How to Create a New Raster Image Representing the Average of Adjacent Rasters in R

Creating a new raster image from averages

Introduction

In this article, we’ll explore how to create a new raster image that represents the average of a certain number of rasters in a GIS (Geographic Information System). This process is commonly used in remote sensing and geospatial analysis, where large datasets need to be processed efficiently. We’ll walk through the steps involved in creating such an image using RasterStack, a package for working with raster data in R.

Background

Raster images are composed of pixel values that represent various characteristics of the data, such as elevation, vegetation index, or temperature. When working with rasters, it’s often necessary to perform operations that involve averaging or aggregating values across a spatial area.

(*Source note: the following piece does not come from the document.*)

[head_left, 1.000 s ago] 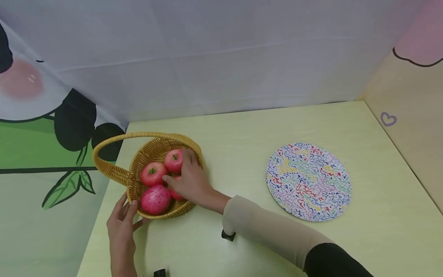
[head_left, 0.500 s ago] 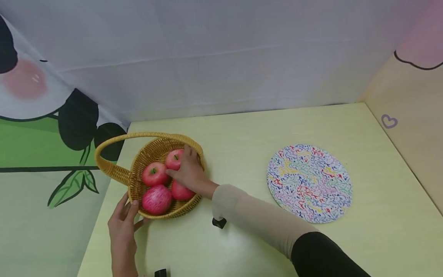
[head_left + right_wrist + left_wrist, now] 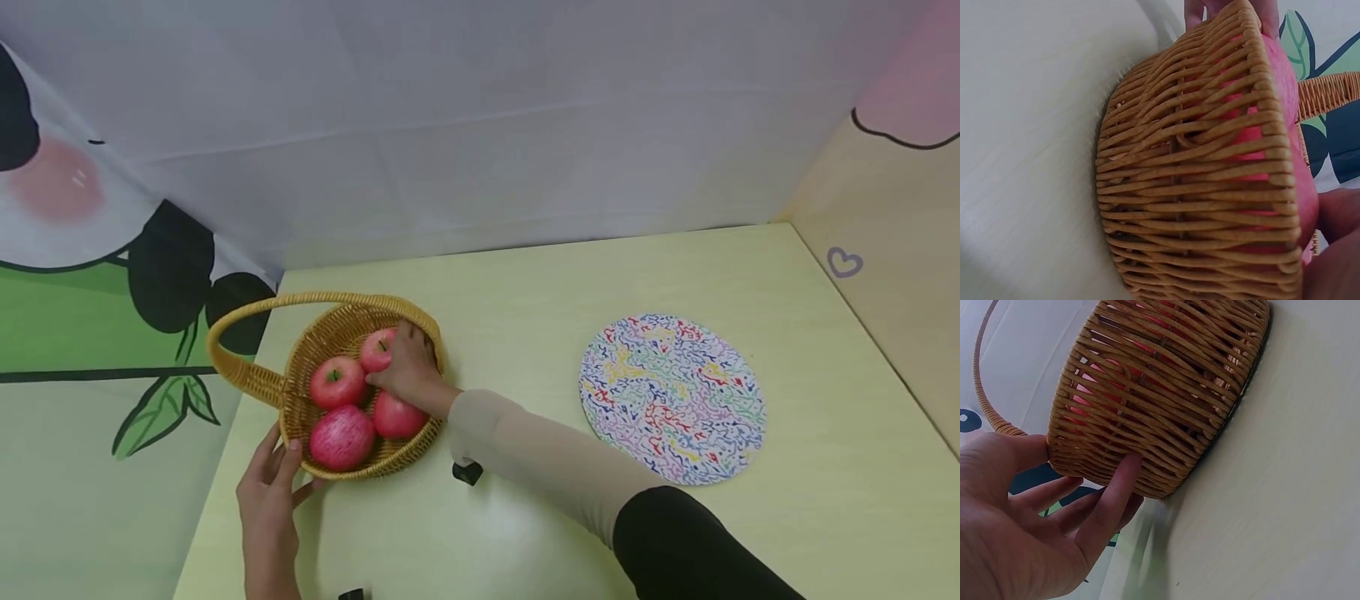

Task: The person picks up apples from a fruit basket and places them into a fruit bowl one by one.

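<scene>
A tan wicker basket [image 3: 352, 321] with a tall hoop handle [image 3: 251, 379] stands at the left of the table. My left hand [image 3: 268, 508] grips its near-left rim; in the left wrist view the thumb [image 3: 1030, 450] is at the rim and a finger [image 3: 1113, 500] lies along the woven wall. Inside the basket are several apples, among them a streaked dark pink one [image 3: 342, 438] and a red one [image 3: 338, 382]. My right hand [image 3: 411, 367] reaches in and holds the far apple [image 3: 377, 350], thumb on its near side, fingers at its right, partly hiding it. Another apple [image 3: 397, 417] lies below that wrist.
A round board with a multicoloured squiggle pattern [image 3: 672, 400] lies on the right of the pale yellow table [image 3: 510, 325]. A grey-white cloth wall [image 3: 480, 150] rises behind, with a printed cartoon panel [image 3: 82, 333] at the left.
My right hand has shifted slightly up and its forearm has swung left, baring more of the lower-right apple. The left hand stays at the basket rim.
</scene>
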A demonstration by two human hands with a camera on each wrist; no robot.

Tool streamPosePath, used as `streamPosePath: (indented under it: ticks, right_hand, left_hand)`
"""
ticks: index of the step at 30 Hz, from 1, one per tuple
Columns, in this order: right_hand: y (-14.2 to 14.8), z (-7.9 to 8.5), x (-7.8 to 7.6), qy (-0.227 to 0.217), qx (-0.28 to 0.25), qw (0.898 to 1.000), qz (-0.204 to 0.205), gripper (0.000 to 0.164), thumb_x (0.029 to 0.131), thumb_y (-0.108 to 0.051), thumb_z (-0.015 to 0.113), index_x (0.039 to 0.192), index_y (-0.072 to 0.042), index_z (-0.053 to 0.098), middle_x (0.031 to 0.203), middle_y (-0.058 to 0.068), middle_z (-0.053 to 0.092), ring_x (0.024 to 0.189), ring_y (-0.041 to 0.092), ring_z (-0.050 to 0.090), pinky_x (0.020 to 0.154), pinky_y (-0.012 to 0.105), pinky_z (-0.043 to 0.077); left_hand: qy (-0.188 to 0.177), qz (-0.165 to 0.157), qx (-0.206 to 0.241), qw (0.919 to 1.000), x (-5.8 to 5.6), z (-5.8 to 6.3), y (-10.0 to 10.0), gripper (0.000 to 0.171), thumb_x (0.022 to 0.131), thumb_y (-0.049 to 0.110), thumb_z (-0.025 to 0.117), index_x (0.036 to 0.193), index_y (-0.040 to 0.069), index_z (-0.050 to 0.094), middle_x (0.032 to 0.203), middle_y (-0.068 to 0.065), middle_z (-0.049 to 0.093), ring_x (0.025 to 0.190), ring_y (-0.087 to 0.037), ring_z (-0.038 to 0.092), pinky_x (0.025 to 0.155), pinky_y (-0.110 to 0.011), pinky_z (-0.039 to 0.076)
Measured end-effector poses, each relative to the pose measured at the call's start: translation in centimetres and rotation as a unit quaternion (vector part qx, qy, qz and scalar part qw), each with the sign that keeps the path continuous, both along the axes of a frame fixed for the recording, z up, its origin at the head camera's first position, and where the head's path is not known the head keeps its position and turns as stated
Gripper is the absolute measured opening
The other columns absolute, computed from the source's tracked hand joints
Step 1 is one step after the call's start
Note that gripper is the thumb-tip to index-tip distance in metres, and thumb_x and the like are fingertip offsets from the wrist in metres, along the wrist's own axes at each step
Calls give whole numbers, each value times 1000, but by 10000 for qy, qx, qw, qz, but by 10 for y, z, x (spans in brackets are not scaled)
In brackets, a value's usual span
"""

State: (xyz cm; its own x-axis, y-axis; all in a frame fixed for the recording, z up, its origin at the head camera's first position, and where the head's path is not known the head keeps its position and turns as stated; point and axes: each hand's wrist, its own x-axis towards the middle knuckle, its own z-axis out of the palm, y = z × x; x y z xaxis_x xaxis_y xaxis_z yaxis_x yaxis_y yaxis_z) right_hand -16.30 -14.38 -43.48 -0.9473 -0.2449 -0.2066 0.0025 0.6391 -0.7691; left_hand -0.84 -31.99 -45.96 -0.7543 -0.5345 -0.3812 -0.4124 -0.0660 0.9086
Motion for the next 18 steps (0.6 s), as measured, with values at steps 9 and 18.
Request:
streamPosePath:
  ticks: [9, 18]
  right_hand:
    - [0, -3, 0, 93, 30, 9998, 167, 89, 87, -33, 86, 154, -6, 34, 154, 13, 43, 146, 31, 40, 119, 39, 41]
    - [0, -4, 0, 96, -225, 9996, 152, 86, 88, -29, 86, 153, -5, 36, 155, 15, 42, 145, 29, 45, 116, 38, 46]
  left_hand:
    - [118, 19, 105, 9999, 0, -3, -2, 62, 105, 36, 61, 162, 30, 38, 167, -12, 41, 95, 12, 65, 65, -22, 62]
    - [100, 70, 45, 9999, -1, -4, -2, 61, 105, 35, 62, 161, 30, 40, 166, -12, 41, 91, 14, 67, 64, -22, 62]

In this article, we’ll focus on creating a new raster image that represents the average of two adjacent rasters.

Setting up the workspace

Before diving into the code, let’s set up our R workspace. We assume that all the rasters are stored in a single folder named rasdir. To start, we need to:

  • Set the rasdir environment variable
  • List the files (rasters) in the rasdir folder using list.files
  • Create a vector of raster paths (raspaths) with full names
# Load necessary libraries
library(raster)

# Set the rasdir directory
rasdir <- "myrasters/"

# Get the list of files (rasters) in the rasdir directory
raspaths <- list.files(path = rasdir, full.names = TRUE)

Stacking rasters

Once we have our raster paths, we can stack them using stack(). This creates a single raster object (rascube) that contains all the individual rasters.

# Stack the rasters
rascube <- stack(raspaths)

Creating the averaging function

The next step is to create a function that calculates the moving average of adjacent rasters. We’ll use a matrix (mat) to determine how the rasters are aggregated. The for loop will iterate over each row in the matrix, computing the moving average and writing it to a new raster file.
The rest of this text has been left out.